Pages

Automated OpenSSH and OpenSSL Upgrade with IFIX Installation on AIX

Upgrade SSH/SSL and apply IFIXes on AIX remotely:

==========================================================================
#!/bin/ksh
# =========================================================================
# upgrade_ssh_ifix.ksh - Upgrade SSH/SSL and apply IFIXes on AIX remotely
# Usage : ./upgrade_ssh_ifix.ksh <hostname>
# Author : Tasleem A Khan
# =========================================================================
# --- Usage Check ---
if [ $# -ne 1 ]; then
echo "Usage: $0 <hostname>"
exit 1
fi

HOST=$1
SSH="ssh -o StrictHostKeyChecking=no -o ConnectTimeout=10 -q"
SCP="scp -o StrictHostKeyChecking=no -o ConnectTimeout=10 -q"
NIM=$(hostname)
SOFTSRC="/software/openssh-ssl"

echo "=============================================================="
echo " Starting OpenSSH/OpenSSL upgrade on host: $HOST"
echo " NIM Server: $NIM"
echo "=============================================================="
echo

# --- Step 1: Check remote connectivity ---
echo "[CHECK] Testing SSH connectivity to $HOST..."
if ! ${SSH} ${HOST} "hostname" >/dev/null 2>&1; then
echo "[ERROR] Unable to connect to $HOST via SSH. Aborting."
exit 2
fi
echo "[OK] SSH connectivity verified."
echo

# --- Step 2: Prepare temporary directory for SSH/SSL install ---
echo "[INFO] Preparing /tmp/openssh-ssl directory..."
${SSH} ${HOST} "rm -rf /tmp/openssh-ssl && mkdir -p /tmp/openssh-ssl"

# --- Step 3: Copy installation files ---
echo "[INFO] Copying installation files from $SOFTSRC to $HOST..."
${SCP} ${SOFTSRC}/* ${HOST}:/tmp/openssh-ssl/ >/dev/null 2>&1
if [ $? -ne 0 ]; then
echo "[ERROR] File copy failed. Check $SOFTSRC path and permissions."
exit 3
fi
echo "[OK] Files copied successfully."
echo

# --- Step 4: Install OpenSSH and OpenSSL base packages ---
echo "[INFO] Installing OpenSSH and OpenSSL base packages..."
${SSH} ${HOST} "installp -aXYd /tmp/openssh-ssl \
openssh.base openssh.license openssh.man.en_US \
openssl.base openssl.license openssl.man.en_US \
openssh.msg.EN_US openssh.msg.en_US" >/dev/null 2>&1
if [ $? -ne 0 ]; then
echo "[WARNING] installp encountered warnings or errors.

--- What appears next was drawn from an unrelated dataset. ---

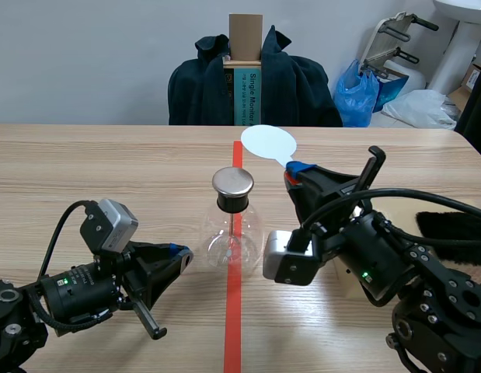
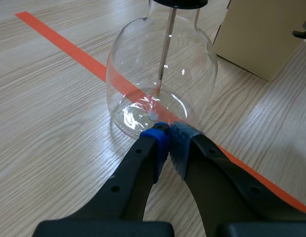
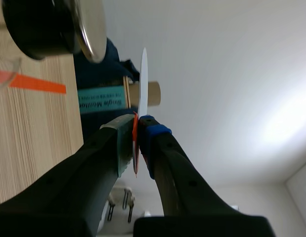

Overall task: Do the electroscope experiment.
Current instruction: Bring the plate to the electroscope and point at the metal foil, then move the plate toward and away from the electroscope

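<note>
Right gripper (image 1: 296,172) clamps the white paddle (image 1: 268,143), disc just beyond the cap (image 1: 233,183) of the flask (image 1: 232,233); left gripper (image 2: 168,136) closed, empty, at flask base.

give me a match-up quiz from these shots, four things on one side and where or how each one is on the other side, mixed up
Things
1. white paddle
2. left gripper
3. glass flask
4. metal disc

Places or states
A. standing on the orange-red tape line
B. sitting on top of the black stopper
C. fingers shut on nothing, low by the flask's base
D. clamped in the right gripper, raised above the table

Pairs: 1-D, 2-C, 3-A, 4-B
</note>
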`<state>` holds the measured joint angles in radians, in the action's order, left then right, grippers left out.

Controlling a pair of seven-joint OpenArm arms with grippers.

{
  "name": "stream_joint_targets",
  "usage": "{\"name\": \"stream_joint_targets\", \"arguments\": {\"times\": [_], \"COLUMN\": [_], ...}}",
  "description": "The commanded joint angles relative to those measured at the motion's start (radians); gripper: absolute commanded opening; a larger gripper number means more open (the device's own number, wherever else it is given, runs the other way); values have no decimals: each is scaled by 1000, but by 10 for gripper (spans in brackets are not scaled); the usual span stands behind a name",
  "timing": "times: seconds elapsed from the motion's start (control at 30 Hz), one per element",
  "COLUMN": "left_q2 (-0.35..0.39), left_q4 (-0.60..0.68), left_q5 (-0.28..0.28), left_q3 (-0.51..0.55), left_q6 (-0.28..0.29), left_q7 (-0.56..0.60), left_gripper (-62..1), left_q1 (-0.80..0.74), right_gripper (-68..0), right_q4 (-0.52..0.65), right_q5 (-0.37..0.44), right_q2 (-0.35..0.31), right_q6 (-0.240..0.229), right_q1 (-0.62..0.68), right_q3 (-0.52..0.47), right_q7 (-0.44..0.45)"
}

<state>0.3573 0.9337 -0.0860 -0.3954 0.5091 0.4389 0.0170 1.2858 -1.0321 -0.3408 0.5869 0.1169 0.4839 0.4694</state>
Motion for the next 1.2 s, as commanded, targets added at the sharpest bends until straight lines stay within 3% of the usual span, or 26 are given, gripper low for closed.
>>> {"name": "stream_joint_targets", "arguments": {"times": [0.0,0.17,0.47,1.17], "left_q2": [-2,-2,-2,-2], "left_q4": [14,14,14,14], "left_q5": [-10,-10,-10,-10], "left_q3": [3,3,3,3], "left_q6": [2,2,-1,-1], "left_q7": [13,13,13,13], "left_gripper": [-568,-568,-568,-569], "left_q1": [17,17,17,17], "right_gripper": [-667,-667,-667,-667], "right_q4": [28,28,28,28], "right_q5": [6,6,6,6], "right_q2": [-10,-16,-16,-16], "right_q6": [10,10,10,-13], "right_q1": [-11,0,5,5], "right_q3": [-10,-10,-10,-10], "right_q7": [35,133,204,174]}}
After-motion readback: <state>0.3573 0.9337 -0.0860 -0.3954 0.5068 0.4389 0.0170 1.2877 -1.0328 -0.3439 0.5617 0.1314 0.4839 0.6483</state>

Verify manually."
fi
echo "[OK] Installation phase complete."
echo

# --- Step 5: Apply IFIX packages (epkg.Z) ---
echo "[INFO] Applying IFIX packages..."
for FIX in 3013ma.240923.epkg.Z 973013sa.250306.epkg.Z; do
echo " -> Applying IFIX: $FIX"
${SSH} ${HOST} "emgr -e /tmp/openssh-ssl/$FIX" >/dev/null 2>&1
done
echo "[OK] IFIXes applied successfully."
echo

# --- Step 6: Restart SSHD service ---
echo "[INFO] Restarting SSHD service..."
${SSH} ${HOST} "stopsrc -s sshd >/dev/null 2>&1; sleep 3; startsrc -s sshd >/dev/null 2>&1"
if [ $? -eq 0 ]; then
echo "[OK] SSHD restarted successfully."
else
echo "[WARNING] SSHD restart failed. Please check manually."
fi
echo

# --- Step 7: Cleanup temporary files ---
echo "[INFO] Cleaning up temporary files..."
${SSH} ${HOST} "rm -f /tmp/openssh-ssl/* /tmp/openssh-ssl/.toc; rmdir /tmp/openssh-ssl" >/dev/null 2>&1
echo "[OK] Cleanup completed."
echo

# --- Step 8: Post-upgrade validation ---
echo "[INFO] Post-upgrade validation:"
echo "--------------------------------------------------------------"
${SSH} ${HOST} "oslevel -s"
${SSH} ${HOST} "lslpp -L | grep -E 'openssh|openssl' | grep -v fileset"
${SSH} ${HOST} "emgr -l | grep -E 'State|Label|Description' | head -n 15"
${SSH} ${HOST} "lppchk -v >/dev/null 2>&1; echo 'lppchk -v: completed successfully'"
echo "--------------------------------------------------------------"
echo
echo "===== OpenSSH/OpenSSL Upgrade Completed Successfully on $HOST ====="
exit 0

==========================================================================
Example Output:
Here’s what you’ll typically see when you run:
# ./upgrade_ssh_ifix.ksh aixlpar01

Example output:
==============================================================
 Starting OpenSSH/OpenSSL upgrade on host: aixlpar01
 NIM Server: nim-master01
==============================================================
[CHECK] Testing SSH connectivity to aixlpar01...
[OK] SSH connectivity verified.
[INFO] Preparing /tmp/openssh-ssl directory...
[OK] Created temporary directory.
[INFO] Copying installation files from /software/openssh-ssl to aixlpar01...
[OK] Files copied successfully.
[INFO] Installing OpenSSH and OpenSSL base packages...
[OK] Installation phase complete.
[INFO] Applying IFIX packages...
   -> Applying IFIX: 3013ma.240923.epkg.Z
   -> Applying IFIX: 973013sa.250306.epkg.Z
[OK] IFIXes applied successfully.
[INFO] Restarting SSHD service...
[OK] SSHD restarted successfully.
[INFO] Cleaning up temporary files...
[OK] Cleanup completed.
[INFO] Post-upgrade validation:
--------------------------------------------------------------
7200-05-09-2346
openssh.base              9.0.100.250923  COMMITTED  OpenSSH Secure Shell Server
openssl.base              3.0.10.250923   COMMITTED  OpenSSL Cryptography Library
State = Applied  Label = 3013ma.240923.epkg.Z
State = Applied  Label = 973013sa.250306.epkg.Z
lppchk -v: completed successfully
--------------------------------------------------------------
===== OpenSSH/OpenSSL Upgrade Completed Successfully on aixlpar01 =====

Adding a New Volume Group (VG) to an Existing Resource Group (RG) in IBM AIX PowerHA (HACMP)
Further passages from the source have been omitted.